The big fat Sikh wedding is banned

New Delhi, India - The big fat Indian wedding has been told to slim down. Leaders of Delhi’s Sikh community have called for an end to lavish wedding celebrations featuring meat and alcohol on the grounds that they encourage the dowry system and female foeticide.

The Delhi Gurdwara Management Committee, the city’s top Sikh body, has told the capital’s one million Sikhs to boycott weddings that are not teetotal, vegetarian and over by noon. Similar measures are being considered in other Indian cities.

Sikhs are supposed to avoid unnecessary expenditure, but their weddings have become increasingly ostentatious in recent years. Many last several days, beginning with the groom’s procession to the bride’s home and culminating in a banquet featuring tandoori chicken, beer and whisky and dancing into the night.

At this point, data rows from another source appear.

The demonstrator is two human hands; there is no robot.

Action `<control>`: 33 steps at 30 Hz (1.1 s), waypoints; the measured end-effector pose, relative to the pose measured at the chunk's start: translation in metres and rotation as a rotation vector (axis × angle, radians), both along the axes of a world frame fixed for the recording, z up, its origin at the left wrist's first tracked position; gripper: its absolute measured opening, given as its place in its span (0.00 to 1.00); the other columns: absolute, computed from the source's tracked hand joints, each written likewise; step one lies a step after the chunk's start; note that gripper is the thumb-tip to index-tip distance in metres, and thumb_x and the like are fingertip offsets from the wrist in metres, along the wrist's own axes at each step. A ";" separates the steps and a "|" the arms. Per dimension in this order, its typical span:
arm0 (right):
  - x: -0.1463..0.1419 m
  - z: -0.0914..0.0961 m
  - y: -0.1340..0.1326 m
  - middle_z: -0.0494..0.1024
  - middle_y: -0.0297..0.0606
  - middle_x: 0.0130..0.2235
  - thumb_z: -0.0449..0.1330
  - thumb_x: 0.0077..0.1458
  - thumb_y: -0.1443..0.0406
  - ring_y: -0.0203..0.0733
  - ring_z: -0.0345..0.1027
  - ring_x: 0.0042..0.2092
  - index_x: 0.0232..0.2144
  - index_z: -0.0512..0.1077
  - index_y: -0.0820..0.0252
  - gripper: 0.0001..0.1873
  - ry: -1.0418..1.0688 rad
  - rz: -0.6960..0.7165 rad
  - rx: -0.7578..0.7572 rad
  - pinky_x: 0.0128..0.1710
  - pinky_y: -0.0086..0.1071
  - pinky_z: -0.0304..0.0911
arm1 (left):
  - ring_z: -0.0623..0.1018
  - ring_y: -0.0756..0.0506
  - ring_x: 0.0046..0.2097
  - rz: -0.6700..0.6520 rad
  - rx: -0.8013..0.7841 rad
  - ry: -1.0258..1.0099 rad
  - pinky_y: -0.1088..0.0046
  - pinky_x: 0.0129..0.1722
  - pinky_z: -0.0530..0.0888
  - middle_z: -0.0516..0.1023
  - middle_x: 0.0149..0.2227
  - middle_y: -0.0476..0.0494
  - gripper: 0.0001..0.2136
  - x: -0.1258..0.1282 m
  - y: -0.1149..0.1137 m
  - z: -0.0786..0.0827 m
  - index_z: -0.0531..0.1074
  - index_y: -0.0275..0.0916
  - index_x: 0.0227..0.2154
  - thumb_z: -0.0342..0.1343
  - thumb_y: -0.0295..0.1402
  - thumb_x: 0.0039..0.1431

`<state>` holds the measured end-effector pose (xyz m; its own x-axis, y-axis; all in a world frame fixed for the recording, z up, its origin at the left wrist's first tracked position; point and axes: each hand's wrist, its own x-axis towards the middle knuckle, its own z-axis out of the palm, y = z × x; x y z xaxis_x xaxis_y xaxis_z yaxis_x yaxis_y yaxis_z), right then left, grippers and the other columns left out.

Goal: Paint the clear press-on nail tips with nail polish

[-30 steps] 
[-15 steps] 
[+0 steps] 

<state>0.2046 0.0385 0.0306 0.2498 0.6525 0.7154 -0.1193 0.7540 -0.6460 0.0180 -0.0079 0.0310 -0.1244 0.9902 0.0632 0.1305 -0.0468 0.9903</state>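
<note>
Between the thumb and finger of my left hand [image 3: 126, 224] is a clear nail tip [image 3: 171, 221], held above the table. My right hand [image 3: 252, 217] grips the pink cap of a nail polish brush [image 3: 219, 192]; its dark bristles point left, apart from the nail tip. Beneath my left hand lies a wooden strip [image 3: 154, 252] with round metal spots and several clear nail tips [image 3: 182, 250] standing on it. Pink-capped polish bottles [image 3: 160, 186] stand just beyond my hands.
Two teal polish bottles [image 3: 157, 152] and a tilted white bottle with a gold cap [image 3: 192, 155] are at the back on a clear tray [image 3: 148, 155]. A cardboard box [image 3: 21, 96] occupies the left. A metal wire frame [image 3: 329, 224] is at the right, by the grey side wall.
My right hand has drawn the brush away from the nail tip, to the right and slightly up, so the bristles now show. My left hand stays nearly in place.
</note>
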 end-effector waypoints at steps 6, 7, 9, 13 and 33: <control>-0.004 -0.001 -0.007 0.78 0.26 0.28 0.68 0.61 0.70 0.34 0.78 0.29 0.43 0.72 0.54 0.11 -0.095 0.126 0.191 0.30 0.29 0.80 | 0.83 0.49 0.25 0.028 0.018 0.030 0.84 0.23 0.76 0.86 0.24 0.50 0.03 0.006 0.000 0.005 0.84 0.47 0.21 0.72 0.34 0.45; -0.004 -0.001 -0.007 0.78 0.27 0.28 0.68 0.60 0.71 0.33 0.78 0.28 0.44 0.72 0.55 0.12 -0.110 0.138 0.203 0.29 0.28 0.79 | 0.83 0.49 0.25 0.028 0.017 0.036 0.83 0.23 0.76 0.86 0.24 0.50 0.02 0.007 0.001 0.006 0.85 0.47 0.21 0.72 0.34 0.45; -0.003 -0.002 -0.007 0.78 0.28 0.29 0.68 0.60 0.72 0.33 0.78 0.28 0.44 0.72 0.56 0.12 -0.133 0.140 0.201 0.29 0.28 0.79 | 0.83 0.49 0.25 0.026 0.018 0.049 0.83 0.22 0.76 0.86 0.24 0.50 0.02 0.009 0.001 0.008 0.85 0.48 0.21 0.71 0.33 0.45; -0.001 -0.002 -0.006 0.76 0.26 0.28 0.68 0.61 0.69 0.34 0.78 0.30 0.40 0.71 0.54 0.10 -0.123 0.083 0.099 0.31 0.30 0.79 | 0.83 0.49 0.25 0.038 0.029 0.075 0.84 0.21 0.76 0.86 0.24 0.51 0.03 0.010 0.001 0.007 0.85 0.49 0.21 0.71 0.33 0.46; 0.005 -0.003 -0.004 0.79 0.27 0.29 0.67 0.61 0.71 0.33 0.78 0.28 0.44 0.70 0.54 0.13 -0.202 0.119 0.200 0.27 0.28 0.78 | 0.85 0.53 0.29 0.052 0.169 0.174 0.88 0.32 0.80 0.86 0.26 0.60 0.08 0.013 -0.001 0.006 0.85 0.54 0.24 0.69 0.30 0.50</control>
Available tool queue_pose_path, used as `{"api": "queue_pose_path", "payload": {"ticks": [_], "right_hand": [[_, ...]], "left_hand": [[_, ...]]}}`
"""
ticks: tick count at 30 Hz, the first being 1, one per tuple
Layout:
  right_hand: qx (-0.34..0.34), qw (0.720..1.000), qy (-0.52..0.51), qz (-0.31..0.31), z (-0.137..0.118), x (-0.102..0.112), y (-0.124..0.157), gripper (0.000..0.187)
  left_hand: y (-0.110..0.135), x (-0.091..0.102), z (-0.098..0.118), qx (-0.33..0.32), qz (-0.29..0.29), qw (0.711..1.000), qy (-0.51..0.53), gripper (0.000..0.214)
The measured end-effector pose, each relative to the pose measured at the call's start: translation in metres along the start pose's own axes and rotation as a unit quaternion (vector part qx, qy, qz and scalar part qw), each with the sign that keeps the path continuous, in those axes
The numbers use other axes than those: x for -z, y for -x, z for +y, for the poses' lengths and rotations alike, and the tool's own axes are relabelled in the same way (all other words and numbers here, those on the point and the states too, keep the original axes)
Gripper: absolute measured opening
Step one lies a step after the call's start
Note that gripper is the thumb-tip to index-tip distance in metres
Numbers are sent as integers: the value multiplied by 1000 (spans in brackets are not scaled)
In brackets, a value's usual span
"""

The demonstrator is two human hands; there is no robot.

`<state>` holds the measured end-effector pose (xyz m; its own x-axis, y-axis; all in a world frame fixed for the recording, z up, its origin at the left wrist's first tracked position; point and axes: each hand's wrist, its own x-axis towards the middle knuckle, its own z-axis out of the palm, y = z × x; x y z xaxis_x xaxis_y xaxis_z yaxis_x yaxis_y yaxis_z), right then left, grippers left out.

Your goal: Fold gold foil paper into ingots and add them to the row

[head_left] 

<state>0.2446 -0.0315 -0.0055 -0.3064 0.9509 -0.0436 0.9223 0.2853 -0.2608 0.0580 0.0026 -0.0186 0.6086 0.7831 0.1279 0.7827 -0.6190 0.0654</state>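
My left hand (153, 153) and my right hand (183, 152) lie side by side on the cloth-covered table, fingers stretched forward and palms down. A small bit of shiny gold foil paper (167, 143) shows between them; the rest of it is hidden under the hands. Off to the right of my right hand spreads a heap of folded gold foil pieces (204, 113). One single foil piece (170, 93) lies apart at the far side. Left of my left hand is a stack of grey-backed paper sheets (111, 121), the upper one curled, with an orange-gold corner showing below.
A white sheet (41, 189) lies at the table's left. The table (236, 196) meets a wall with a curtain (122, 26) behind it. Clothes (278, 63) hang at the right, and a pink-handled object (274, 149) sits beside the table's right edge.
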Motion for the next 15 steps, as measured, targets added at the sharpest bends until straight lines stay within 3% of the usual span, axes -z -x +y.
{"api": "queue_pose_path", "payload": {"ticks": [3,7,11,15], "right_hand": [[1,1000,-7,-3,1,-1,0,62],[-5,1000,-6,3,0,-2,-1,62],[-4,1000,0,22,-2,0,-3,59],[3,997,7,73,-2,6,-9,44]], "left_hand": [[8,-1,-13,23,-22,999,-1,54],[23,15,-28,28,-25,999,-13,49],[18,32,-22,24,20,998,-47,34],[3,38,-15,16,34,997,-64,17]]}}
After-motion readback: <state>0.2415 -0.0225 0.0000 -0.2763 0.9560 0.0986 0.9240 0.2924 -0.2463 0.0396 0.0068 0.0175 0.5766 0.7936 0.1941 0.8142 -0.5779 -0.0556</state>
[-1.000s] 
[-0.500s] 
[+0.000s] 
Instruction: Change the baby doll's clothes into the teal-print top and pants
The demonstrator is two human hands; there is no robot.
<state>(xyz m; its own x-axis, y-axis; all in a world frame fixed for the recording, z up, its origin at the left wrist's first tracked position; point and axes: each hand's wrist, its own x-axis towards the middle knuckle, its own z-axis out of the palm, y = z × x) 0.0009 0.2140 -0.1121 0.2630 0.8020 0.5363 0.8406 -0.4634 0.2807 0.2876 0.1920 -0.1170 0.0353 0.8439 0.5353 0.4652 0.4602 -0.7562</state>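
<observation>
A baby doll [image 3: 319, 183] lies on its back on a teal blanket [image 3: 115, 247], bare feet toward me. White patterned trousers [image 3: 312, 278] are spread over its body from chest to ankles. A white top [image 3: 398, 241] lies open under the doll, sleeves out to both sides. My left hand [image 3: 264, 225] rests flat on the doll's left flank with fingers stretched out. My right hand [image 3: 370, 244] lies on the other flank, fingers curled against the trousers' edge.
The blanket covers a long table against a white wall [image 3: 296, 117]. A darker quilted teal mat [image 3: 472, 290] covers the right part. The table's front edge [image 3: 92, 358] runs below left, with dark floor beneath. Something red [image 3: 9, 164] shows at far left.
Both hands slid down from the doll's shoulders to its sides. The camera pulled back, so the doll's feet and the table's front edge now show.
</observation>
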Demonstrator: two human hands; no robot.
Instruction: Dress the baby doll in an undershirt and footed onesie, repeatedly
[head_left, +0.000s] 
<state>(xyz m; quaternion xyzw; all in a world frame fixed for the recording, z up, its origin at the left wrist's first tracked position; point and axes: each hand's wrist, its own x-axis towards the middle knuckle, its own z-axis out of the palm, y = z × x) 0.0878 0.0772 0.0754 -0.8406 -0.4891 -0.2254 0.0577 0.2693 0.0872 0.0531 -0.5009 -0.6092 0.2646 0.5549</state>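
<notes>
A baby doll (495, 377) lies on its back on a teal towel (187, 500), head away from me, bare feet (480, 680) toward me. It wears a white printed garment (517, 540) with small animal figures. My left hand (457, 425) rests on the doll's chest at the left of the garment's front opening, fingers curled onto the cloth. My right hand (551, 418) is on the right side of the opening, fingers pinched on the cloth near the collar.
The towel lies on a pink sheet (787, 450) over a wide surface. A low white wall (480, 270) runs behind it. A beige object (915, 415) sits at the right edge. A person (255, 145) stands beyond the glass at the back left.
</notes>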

One of the most extravagant on record was that of Vikram Chatwal, a New York-based hotelier, and Priya Sachdev, an Indian model. Their ceremony last year involved twenty-five parties, held over ten nights in three cities. The committee has ordered Delhi’s 350 gurdwaras (Sikh temples) not to issue wedding certificates to families who ignore its guidelines. Those who hold wedding processions in the evening will not be allowed to marry in a gurdwara.

“Our fight is against the exploitation by those who pose demands on the girl’s family to organise elaborate weddings,” Paramjit Singh Sarna, the committee president, said. “It is this splurge of wealth on ceremonies which is promoting dowry and practices like female foeticide.”

Although it is technically illegal to demand a dowry, most Indians ignore the ban. The bride’s family is expected to pay for a sumptuous wedding and give the groom’s family cash and other gifts. As a result, daughters are traditionally seen as a financial burden and many Indians kill newborn girls or abort female foetuses.

The Indian Medical Association says that five million female foetuses are terminated every year. The issue was highlighted last week when the wife of an Indian millionaire accused him of forcing her to abort two girls.

Sardar Ram Singh, another Sikh leader in Delhi, said that the committee’s new guidelines would soon be taken up elsewhere. “I am confident that over 95 per cent Sikhs will positively respond to our appeal,” he said.

Similar calls have fallen on deaf ears on the past. “There might be a show of restraint, but at the end of the day, Sikhs like to party,” one 31-year-old Sikh man who is about to get married said. “I don’t think we’ll be changing our plans.”